The newest California Supreme Court decision affecting lending practices (Yvanova v. New Century Mortgage Corporation) arose out of a 2006 loan secured by a deed of trust. The loan was for $483,000. The lender (New Century Mortgage Corporation) filed for bankruptcy in 2007 and in 2008 the lender entity was liquidated and its assets were transferred to a liquidation trust. In late 2011, the defendant (New Century) purported to execute an assignment of a Deed of Trust to Deutsche Bank irrespective of the fact that New Century had been dissolved three years earlier. There were multiple assignments of the Note and Deed of Trust and eventually notices of default to the borrower were mailed and recorded and a trustee’s sale took place in August 2012.
The debtor alleged in the complaint that the defendant’s assignments of the Note and Deed of Trust were void and that therefore the foreclosure was void. The trial court concluded the borrower lacked standing to object to the written assignment agreements because the borrower was not a party to any of the assignments and therefore could not challenge the terms or validity of any of those assignments. The Supreme Court of California granted review to address the narrow issue of “standing” and ruled, unanimously, in favor of the challenging borrower/ debtor.
The 30-page Opinion reflects immense effort expended by all the parties. Indeed, the briefing presented in this case reads like a “who’s who” of organizations supporting debtors as well as a similar set for amicus briefs filed on behalf of lenders. The ruling, in one sense, simply reflects the ongoing concern of the California Supreme Court for consumers and is illustrative of several recent rulings by the court. Indeed, in Coker v. Chase Bank, decided January 21, 2016, the California Supreme Court held that a borrower who sells property pursuant to an approved “short sale” is protected by California’s anti-deficiency laws. This new decision about borrowers having standing to challenge “solo-signings” and other claims that are being heard by courts all over the country may have nationwide impact one month later confirms that lenders will be held to strict account. For better or for worse, California Supreme Court has been a trend setter for decades and these two new cases might continue that history.
The California trend just spoken of is also exemplified by a Sixth District Court of Appeal decision also from California which was announced only one week prior to the newest California Supreme case mentioned above.
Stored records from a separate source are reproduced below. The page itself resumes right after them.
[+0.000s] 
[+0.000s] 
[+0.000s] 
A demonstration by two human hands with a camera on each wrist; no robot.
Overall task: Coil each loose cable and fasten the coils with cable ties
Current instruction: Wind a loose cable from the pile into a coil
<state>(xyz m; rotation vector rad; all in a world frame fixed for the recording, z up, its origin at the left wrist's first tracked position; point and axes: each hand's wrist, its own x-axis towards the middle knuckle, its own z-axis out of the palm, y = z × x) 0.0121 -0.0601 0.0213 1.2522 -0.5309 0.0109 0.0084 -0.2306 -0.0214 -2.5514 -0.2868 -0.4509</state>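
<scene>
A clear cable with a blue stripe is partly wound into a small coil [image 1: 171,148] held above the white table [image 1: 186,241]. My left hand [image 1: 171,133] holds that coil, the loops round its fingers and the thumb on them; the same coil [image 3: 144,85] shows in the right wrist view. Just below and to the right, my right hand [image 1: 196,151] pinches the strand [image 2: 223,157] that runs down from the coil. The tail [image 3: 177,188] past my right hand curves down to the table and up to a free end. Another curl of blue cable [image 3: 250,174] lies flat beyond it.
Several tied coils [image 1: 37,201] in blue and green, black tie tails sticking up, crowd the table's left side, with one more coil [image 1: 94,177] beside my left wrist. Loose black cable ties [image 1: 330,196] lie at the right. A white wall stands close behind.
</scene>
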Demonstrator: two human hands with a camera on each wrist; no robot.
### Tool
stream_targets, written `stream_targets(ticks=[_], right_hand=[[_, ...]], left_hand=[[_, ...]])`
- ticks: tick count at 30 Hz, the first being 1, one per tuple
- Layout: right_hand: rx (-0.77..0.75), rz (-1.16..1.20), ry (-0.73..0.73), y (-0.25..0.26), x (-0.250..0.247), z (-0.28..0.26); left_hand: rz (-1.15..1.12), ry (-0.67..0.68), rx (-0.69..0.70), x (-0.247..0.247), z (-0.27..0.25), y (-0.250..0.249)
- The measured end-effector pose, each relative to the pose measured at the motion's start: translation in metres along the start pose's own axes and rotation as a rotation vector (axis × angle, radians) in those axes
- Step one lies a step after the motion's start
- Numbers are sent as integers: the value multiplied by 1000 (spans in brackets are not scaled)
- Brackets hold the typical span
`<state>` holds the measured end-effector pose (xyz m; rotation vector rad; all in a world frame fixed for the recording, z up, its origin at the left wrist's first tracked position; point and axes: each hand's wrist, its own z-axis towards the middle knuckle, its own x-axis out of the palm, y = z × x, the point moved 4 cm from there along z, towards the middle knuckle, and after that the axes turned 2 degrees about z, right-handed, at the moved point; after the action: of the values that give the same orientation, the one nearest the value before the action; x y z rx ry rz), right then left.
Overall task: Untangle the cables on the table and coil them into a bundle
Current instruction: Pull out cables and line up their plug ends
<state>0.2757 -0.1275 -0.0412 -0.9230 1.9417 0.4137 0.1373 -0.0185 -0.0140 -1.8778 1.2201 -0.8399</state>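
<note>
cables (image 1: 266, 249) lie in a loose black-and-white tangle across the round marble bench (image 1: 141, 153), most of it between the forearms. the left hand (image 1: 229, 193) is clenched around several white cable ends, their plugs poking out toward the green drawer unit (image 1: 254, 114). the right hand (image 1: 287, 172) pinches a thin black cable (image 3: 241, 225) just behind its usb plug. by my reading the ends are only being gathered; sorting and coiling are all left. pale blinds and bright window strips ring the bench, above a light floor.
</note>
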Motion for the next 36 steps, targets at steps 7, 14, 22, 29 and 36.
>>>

The new Court of Appeal matter is entitled Orcilla v. Big Sur, Inc.
The Big Sur case involved a complaint by a debtor to set aside a non-judicial foreclosure sale on the grounds that the underlying Note and the subsequent modification of that Note were per se unconscionable and that the entire transaction should be set aside. The debtors’ multiple claims, including one for quiet title, were all rejected by the Appellate Court with the exception of the court allowing the debtors’ claim to seek an order setting aside the foreclosure sale and to pursue a potential unfair competition claim under California’s UCL (unfair competition) statute. (See Business & Professions Code section 17204.)
When read conjunctively, the Orcilla case, the prior Coker/Chase Bank case and the New Century Mortgage case illustrate that California courts continue to be receptive to certain forms of “lender liability claims.” This writer would opine that debtors in other states will cite these new published cases to support similar claims in other jurisdictions.
These recent cases, along with others decided elsewhere, also confirm that one ongoing trend in the law is that business transactions with consumers are being reviewed with an eye towards helping consumers whenever possible. That vantage point should be borne in mind for both the form and the substantive content of consumer oriented transactions.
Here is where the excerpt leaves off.